_PROBLEM TO WORK ON_: Print all the records exactly, please.

_RECORD EXCERPTS_:
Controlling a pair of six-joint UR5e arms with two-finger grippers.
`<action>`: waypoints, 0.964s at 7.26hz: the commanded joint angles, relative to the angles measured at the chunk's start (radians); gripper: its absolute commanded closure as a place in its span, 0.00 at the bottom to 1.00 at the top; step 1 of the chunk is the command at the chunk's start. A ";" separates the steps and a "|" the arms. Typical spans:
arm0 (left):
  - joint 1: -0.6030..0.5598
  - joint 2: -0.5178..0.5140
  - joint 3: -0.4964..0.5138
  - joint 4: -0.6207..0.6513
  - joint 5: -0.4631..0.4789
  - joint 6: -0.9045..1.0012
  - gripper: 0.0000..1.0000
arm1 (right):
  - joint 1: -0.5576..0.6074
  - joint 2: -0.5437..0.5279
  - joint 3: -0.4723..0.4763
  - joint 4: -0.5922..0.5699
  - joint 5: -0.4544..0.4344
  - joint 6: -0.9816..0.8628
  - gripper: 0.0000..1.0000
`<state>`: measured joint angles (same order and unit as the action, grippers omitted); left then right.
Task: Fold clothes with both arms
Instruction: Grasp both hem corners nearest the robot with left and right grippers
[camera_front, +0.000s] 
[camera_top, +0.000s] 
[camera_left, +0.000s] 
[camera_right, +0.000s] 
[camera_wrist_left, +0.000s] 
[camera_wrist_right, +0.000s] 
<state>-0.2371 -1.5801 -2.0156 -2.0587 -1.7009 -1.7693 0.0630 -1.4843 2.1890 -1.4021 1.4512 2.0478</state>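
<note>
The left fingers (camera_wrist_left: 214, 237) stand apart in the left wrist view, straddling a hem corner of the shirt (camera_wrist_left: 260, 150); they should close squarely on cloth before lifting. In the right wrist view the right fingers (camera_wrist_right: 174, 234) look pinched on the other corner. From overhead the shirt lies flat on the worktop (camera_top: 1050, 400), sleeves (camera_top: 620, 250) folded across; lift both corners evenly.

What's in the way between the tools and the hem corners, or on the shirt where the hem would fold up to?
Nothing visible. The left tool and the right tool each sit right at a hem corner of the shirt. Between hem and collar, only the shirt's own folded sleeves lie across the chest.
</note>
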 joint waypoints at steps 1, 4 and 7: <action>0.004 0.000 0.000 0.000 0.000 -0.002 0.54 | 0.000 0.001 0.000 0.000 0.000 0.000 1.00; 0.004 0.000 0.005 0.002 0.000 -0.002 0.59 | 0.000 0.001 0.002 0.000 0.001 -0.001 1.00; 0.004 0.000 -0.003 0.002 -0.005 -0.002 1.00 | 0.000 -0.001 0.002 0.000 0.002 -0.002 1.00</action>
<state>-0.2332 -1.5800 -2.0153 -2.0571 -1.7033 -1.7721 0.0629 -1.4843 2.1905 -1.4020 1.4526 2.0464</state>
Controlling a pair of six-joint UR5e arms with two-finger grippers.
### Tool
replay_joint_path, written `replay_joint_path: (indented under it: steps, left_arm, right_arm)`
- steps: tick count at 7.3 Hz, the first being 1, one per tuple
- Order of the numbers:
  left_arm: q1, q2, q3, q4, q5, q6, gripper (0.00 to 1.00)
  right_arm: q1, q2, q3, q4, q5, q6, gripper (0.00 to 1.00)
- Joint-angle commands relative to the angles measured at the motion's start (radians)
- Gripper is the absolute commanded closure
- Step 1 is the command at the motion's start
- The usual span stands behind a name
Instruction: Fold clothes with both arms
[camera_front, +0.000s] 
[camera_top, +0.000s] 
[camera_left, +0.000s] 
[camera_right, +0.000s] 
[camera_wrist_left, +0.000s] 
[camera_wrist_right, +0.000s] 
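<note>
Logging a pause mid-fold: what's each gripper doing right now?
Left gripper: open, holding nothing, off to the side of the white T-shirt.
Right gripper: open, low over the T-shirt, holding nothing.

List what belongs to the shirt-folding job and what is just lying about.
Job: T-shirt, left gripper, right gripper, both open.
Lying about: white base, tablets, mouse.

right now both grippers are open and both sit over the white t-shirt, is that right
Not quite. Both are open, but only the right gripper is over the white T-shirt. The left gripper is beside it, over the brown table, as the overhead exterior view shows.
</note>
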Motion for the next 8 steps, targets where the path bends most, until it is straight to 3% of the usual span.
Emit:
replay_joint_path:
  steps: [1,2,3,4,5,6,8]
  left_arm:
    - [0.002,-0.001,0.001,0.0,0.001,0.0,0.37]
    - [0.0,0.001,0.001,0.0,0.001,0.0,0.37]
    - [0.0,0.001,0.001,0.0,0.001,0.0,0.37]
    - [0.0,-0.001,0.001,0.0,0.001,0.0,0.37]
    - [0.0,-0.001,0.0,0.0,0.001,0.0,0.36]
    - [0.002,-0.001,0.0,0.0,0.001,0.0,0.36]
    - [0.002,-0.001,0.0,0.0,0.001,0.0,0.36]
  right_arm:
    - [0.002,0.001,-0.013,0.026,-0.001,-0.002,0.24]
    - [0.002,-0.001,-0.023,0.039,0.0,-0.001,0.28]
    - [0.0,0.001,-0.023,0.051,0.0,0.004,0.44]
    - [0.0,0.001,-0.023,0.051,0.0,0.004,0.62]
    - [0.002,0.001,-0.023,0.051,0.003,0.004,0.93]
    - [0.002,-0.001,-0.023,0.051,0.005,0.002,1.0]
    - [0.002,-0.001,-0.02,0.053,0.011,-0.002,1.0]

_TASK SOLUTION_:
Controlling a pair of six-joint UR5e arms with two-finger grippers.
`<action>`: waypoints, 0.964s at 7.26hz: the commanded joint angles, relative to the angles measured at the chunk's start (radians); gripper: its absolute commanded closure as a place in its span, 0.00 at the bottom to 1.00 at the top; step 1 of the chunk is the command at the chunk's start. A ";" separates the steps and a "|" the arms. Typical spans:
arm0 (left):
  - joint 1: -0.6030..0.5598
  - joint 2: -0.5178..0.5140
  - joint 3: -0.4964..0.5138
  - joint 4: -0.6207..0.6513
  - joint 5: -0.4631..0.4789
  - joint 6: -0.9045..1.0012
  - gripper: 0.0000..1.0000
arm1 (right):
  - joint 1: -0.5576..0.6074
  - joint 2: -0.5437..0.5279
  - joint 3: -0.4723..0.4763
  - joint 4: -0.5922..0.5699
  - joint 5: -0.4544..0.4344
  - joint 6: -0.9816..0.8628
  - gripper: 0.0000..1.0000
`<state>`: measured joint angles (same order and unit as the action, grippers omitted); left then right.
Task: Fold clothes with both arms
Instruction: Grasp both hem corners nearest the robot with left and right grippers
[camera_front, +0.000s] 
[camera_top, +0.000s] 
[camera_left, +0.000s] 
[camera_right, +0.000s] 
[camera_wrist_left, +0.000s] 
[camera_wrist_right, +0.000s] 
<state>-0.2371 -1.5801 -2.0156 -2.0587 -1.7009 -1.7693 0.0630 -1.4843 2.1890 -1.4021 1.4512 2.0478</state>
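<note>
The left fingers (camera_wrist_left: 214, 237) stand apart in the left wrist view, straddling a hem corner of the shirt (camera_wrist_left: 260, 150); they should close squarely on cloth before lifting. In the right wrist view the right fingers (camera_wrist_right: 174, 234) look pinched on the other corner. From overhead the shirt lies flat on the worktop (camera_top: 1050, 400), sleeves (camera_top: 620, 250) folded across; lift both corners evenly.

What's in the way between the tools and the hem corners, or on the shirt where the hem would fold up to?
Nothing visible. The left tool and the right tool each sit right at a hem corner of the shirt. Between hem and collar, only the shirt's own folded sleeves lie across the chest.
</note>
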 joint waypoints at steps 1, 4 and 7: <action>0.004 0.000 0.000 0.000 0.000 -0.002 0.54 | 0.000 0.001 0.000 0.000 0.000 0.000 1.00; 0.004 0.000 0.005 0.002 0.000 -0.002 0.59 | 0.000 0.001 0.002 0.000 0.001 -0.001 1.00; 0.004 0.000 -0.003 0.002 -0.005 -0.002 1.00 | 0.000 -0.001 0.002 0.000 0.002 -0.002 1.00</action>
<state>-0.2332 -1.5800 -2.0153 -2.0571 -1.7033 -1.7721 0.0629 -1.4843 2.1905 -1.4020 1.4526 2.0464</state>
Controlling a pair of six-joint UR5e arms with two-finger grippers.
### Tool
replay_joint_path, written `replay_joint_path: (indented under it: steps, left_arm, right_arm)`
- steps: tick count at 7.3 Hz, the first being 1, one per tuple
- Order of the numbers:
  left_arm: q1, q2, q3, q4, q5, q6, gripper (0.00 to 1.00)
  right_arm: q1, q2, q3, q4, q5, q6, gripper (0.00 to 1.00)
- Joint-angle commands relative to the angles measured at the motion's start (radians)
- Gripper is the absolute commanded closure
- Step 1 is the command at the motion's start
- The usual span stands behind a name
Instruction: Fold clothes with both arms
[camera_front, +0.000s] 
[camera_top, +0.000s] 
[camera_left, +0.000s] 
[camera_right, +0.000s] 
[camera_wrist_left, +0.000s] 
[camera_wrist_right, +0.000s] 
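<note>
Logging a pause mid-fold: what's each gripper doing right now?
Left gripper: open, holding nothing, off to the side of the white T-shirt.
Right gripper: open, low over the T-shirt, holding nothing.

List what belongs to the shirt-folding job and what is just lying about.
Job: T-shirt, left gripper, right gripper, both open.
Lying about: white base, tablets, mouse.

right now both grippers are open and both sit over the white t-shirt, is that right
Not quite. Both are open, but only the right gripper is over the white T-shirt. The left gripper is beside it, over the brown table, as the overhead exterior view shows.
</note>
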Motion for the next 8 steps, targets where the path bends most, until it is straight to 3% of the usual span.
Emit:
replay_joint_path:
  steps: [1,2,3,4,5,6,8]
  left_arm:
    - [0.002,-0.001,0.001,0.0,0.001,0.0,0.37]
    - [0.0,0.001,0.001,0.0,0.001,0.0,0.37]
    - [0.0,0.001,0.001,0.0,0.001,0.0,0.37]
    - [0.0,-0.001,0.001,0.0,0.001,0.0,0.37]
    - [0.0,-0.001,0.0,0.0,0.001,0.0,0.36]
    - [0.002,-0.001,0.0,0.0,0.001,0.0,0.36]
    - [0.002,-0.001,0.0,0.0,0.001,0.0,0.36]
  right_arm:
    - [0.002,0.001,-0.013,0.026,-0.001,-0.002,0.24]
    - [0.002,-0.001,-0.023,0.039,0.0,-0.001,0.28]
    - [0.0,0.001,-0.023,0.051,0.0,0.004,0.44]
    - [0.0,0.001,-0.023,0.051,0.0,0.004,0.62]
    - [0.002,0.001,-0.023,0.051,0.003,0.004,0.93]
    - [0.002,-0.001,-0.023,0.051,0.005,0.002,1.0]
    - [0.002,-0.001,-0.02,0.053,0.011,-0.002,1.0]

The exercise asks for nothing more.